An attempt to resolve the impasse was made at the Provincial Council of Armagh held in 1489 at St. Mary's Church, Ardee, County Louth under the presidency of Dr. John Payne, Bishop of Meath. The Council appointed said Dr. Payne together with Bishop Uilliam Ó Fearghail of Ardagh to look into the matter. These two bishops met and co-opted the new bishop of Clogher John Edmund de Courcy as a third arbitrator. Their decision was that they "adjudged the rule, administration and property of said church to said Thomas, and the proceedings regarding them of said Cormac they declared to be rash, unlawful and de facto presumptuous, and imposed on Cormac perpetual silence, which sentence not having been appealed against, in rem transivit indicatam". However that Cormac refused to take this decision lying down is evident from his attendance at the Provincial Synod of 1492 and the attendance at the Synod of Drogheda on 6 July 1495 of both Cormac and Thomas where they were styled as- "Thomas et Cormac gratia divina Kilmorensis Episcopi" (Tomás and Cormac, by the grace of God, Bishops of Kilmore). and No records of attendance survive for the subsequent Provincial Councils of 1498 and 1501. At those of 1504 and 1507, Cormac was absent but Tomás Mac Brádaigh was present.

After disputing the See of Kilmore for 35 years, it was perhaps fitting that both bishops died within four months of each other.

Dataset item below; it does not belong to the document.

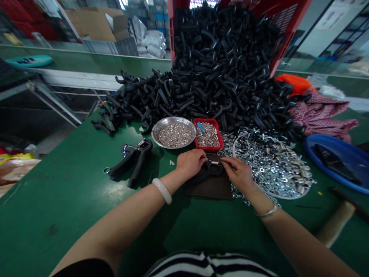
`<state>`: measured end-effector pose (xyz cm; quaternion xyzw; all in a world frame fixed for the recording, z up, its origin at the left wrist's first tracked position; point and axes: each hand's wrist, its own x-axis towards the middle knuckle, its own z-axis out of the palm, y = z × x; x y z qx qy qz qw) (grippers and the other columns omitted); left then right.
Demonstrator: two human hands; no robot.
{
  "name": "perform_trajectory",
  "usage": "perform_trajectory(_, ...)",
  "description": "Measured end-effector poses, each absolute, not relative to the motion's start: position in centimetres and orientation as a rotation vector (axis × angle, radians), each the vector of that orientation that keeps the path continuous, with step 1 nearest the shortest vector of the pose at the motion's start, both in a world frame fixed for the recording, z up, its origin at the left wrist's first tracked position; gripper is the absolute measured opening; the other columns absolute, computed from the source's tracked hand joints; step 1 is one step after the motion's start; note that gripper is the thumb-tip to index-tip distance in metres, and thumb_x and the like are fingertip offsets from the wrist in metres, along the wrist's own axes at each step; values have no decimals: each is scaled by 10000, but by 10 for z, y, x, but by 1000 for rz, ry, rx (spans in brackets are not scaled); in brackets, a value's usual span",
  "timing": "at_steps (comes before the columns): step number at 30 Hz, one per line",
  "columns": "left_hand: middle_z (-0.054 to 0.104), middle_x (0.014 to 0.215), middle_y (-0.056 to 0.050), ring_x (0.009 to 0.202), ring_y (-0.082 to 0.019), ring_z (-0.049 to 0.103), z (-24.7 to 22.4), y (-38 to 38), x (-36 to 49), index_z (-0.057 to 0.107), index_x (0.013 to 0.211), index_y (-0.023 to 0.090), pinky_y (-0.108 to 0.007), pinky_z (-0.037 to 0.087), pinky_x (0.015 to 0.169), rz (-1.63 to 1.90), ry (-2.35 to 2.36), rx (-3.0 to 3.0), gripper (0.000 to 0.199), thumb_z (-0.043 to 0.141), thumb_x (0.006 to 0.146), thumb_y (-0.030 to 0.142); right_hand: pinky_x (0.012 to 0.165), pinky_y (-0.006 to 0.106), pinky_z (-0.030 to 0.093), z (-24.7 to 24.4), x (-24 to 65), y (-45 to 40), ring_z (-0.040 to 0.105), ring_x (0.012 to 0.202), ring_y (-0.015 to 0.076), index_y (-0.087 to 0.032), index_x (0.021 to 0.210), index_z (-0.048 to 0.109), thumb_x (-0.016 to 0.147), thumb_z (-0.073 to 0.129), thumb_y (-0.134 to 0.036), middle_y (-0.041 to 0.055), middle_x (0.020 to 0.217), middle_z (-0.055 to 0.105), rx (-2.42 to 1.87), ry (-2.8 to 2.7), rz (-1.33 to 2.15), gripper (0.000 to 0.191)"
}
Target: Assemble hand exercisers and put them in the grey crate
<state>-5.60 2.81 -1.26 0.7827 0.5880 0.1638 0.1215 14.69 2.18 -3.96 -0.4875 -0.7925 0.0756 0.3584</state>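
A black hand grip strengthener [211, 171] with a small silver spring lies on a dark flat pad [217, 188] in front of me. My left hand [190, 163] is closed in a pinch at the left end of the spring; what its fingertips hold is too small to make out. At the spring's right end, my right hand [239, 173] has thumb and fingers closed on the strengthener's edge. Another hand grip strengthener [131, 159], with its spring fitted and a metal ring at one handle end, rests on the table to the left.
Behind my hands stand a metal dish [174, 134] and a red tray [208, 134] of small pins. Metal rings and sleeves fill a shallow tray [272, 165] at right. Black handles [201, 84] spill from a red crate [291, 29]. A hammer [337, 221] and blue tray [309, 144] lie right.
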Motion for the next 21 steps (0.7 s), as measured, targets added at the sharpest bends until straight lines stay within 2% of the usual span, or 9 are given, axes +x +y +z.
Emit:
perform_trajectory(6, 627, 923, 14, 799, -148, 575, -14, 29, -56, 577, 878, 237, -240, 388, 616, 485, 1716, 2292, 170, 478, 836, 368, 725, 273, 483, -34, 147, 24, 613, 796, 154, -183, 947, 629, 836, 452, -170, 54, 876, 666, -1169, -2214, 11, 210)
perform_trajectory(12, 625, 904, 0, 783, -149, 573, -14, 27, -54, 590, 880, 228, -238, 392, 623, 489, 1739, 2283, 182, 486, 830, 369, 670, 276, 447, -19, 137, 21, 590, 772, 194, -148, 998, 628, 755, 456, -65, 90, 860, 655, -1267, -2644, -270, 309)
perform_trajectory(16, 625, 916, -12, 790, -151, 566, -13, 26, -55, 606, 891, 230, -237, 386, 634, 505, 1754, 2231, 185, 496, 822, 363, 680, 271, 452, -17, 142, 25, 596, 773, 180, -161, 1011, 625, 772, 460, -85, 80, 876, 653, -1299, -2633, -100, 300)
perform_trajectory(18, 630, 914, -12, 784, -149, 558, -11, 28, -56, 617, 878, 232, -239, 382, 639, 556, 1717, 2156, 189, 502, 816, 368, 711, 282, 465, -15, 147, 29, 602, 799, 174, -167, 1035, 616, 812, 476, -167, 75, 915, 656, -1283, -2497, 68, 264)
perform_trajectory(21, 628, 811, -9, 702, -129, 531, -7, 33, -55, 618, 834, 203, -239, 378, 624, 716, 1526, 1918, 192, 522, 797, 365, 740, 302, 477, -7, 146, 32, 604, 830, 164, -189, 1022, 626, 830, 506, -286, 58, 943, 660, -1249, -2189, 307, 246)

Bishop Tomás Mac Brádaigh died at Dromahaire, County Leitrim on Tuesday 29 July 1511 and was buried in Cavan Monastery on the following Friday 1 August 1511, with presumably Cormac in attendance. Diarmaid Ó Raghillaigh was then appointed as successor to Tomás Mac Brádaigh as the Bishop of Kilmore by Pope Julius II. However Cormac Mág Shamhradháin was still claiming the bishopric so an appeal was made by the new Bishop Diarmaid to Pope Julius II to implement the decision of the 1489 Ardee Synod. Before the Pope made his decision, Cormac died in December 1211 but as news to Rome travelled slowly in those days and the Vatican bureaucracy even slower, the word of his death had not reached the Pope by 3 June 1512 when Julius II issued a Bull which- "commanded the Bishop of Meath, and the Dean and Archdeacon of Kilmore, or any two or one of them, Cormac and any others evocandis being cited, if it should be evident to them then that in the matter adjudicated upon the sentence has been rightly given, to cause it by apostolic authority, appellatione postposita, to be firmly observed."

==Death==
Cormac died in December 1511. The Annals of Ireland for that year state- "Cormac Magauran, who was called Bishop in Breifny, died before Christmas". Dubhaltach Mac Fhirbhisigh states- "Thomas, son of Andrew Mac Brady, bishop and herenech of the two Breifnes during 30 years, quievit 1511. Cormac Mac Samhradhain, styled bishop in the Breifne, quievit 1511." He was probably buried at Drumlane.

==Descendants==
Cormac left at least one son, Fergal Mág Shamhradháin, who continued the family traditions of priesthood and illegitimacy. Fergal was appointed vicar of Templeport parish on 22 February 1503. Fergal had at least two sons. Firstly Cormac, who was named in honour of both Fergal's father and grandfather. This Cormack had a son Edmund who lived in Kilnavert townland which was the location of the R.C. Church in Templeport. Fergal's other son was Pearse who he named in honour of his great-grandfather. This Pearse lived in Lisduff townland. Both of Fergal's grandsons received pardons in the Fiants of Elizabeth I dated 19 January 1586, No. 4813- "Pardon to Edm. m'Cormuck m’Ferrall Magawran of Kilfert and Philip m'Peirce m’Ferrall Magawran of Lysdoufe". The parish priest of Templeport in 1576 was Fergal McGovern and it is likely he was also a grandson of Fergal Mág Shamhradháin, thus continuing the priestly line of succession.